§ Provided data:
-- -- --

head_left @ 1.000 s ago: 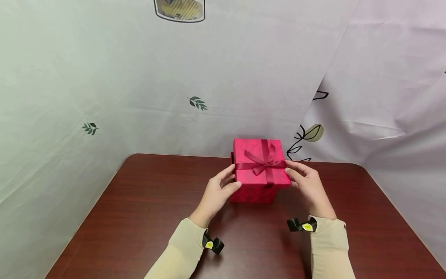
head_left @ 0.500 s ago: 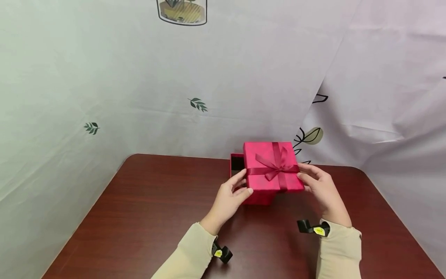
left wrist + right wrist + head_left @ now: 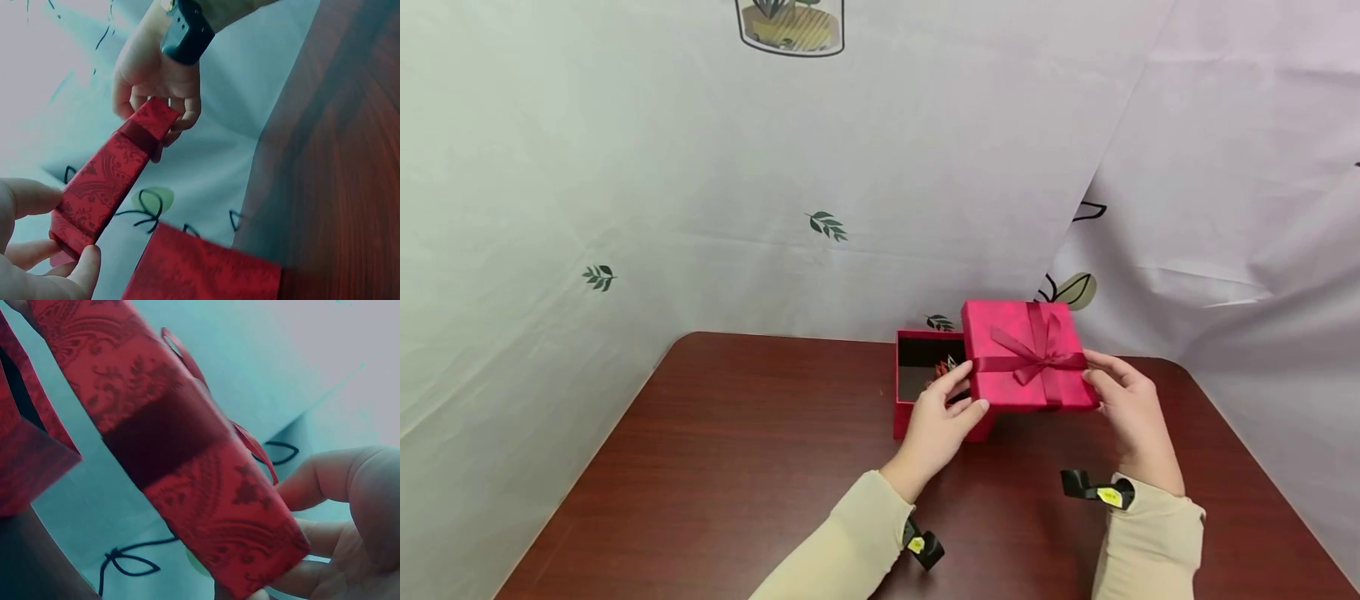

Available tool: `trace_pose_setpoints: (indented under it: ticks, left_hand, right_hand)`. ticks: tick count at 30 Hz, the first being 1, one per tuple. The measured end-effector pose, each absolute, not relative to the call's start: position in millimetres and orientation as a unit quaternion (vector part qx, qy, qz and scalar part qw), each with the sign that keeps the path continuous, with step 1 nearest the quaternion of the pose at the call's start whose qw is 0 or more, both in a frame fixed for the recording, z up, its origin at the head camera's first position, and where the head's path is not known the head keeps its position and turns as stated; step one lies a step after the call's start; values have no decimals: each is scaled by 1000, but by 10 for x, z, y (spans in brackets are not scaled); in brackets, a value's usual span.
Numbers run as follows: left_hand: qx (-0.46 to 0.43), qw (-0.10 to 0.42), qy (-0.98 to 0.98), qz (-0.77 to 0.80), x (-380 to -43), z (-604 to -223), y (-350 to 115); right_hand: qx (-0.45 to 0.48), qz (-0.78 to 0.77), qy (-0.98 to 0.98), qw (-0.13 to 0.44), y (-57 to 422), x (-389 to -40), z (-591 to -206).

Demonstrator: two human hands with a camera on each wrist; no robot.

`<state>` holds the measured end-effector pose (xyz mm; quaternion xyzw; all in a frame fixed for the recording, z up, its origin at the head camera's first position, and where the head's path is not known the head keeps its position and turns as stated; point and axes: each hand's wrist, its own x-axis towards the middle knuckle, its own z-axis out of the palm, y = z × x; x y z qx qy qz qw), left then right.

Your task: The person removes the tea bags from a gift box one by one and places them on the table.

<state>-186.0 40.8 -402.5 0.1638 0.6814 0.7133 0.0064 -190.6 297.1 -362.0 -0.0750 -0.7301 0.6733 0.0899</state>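
1. Rightward go the lid (image 3: 1000,385) and both hands since half a second ago, uncovering more of the box (image 3: 905,421), which stays put near the far edge of the table (image 3: 737,433); reddish and pale contents (image 3: 944,367) now show inside.
2. Overhead, the lid covers the right part of the box from view; both wrist views show a gap between the two, so they are apart.
3. Its top faces up, roughly level, with a thin near side wall showing. Looking almost square, it gives no clear long axis; one ribbon band runs left to right, the other near to far, crossing at a bow (image 3: 1036,363) right of the middle.
4. Upright, the box has its open mouth facing up and a patterned wall facing near.
5. The left hand (image 3: 940,429) grips the lid's left side, thumb at the near left corner, with a gap between thumb and forefinger.
6. The right hand (image 3: 1133,410) pinches the lid's right side between thumb and fingers, partly spread, its lower fingers partly hidden.
7. Pale sleeves reach in from the near side, a black wrist device at each cuff.
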Motion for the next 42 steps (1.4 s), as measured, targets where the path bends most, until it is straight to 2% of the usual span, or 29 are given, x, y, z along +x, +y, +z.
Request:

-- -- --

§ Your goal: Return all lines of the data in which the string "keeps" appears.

§ Expected output:
Available tool: `trace_pose_setpoints: (indented under it: ticks, left_hand, right_hand)`. ticks: tick count at 30 Hz, the first being 1, one per tuple. The measured end-effector pose, each absolute, not relative to the call's start: position in millimetres and orientation as a unit quaternion (vector part qx, qy, qz and scalar part qw), each with the sign that keeps the path continuous, with step 1 nearest the quaternion of the pose at the call's start whose qw is 0 or more, both in a frame fixed for the recording, z up, its origin at the head camera's first position, and where the head's path is not known the head keeps its position and turns as stated; step one lies a step after the call's start; values have no decimals: each is scaled by 1000, but by 10 for x, z, y (spans in brackets are not scaled); in brackets, a value's usual span.
`<state>` holds the measured end-effector pose (xyz mm; quaternion xyzw; all in a frame fixed for the recording, z up, its origin at the head camera's first position, and where the head's path is not known the head keeps its position and turns as stated; point and axes: each hand's wrist, its own x-axis towards the middle knuckle, its own z-axis out of the palm, y = z × x; x y z qx qy qz qw), left then right.

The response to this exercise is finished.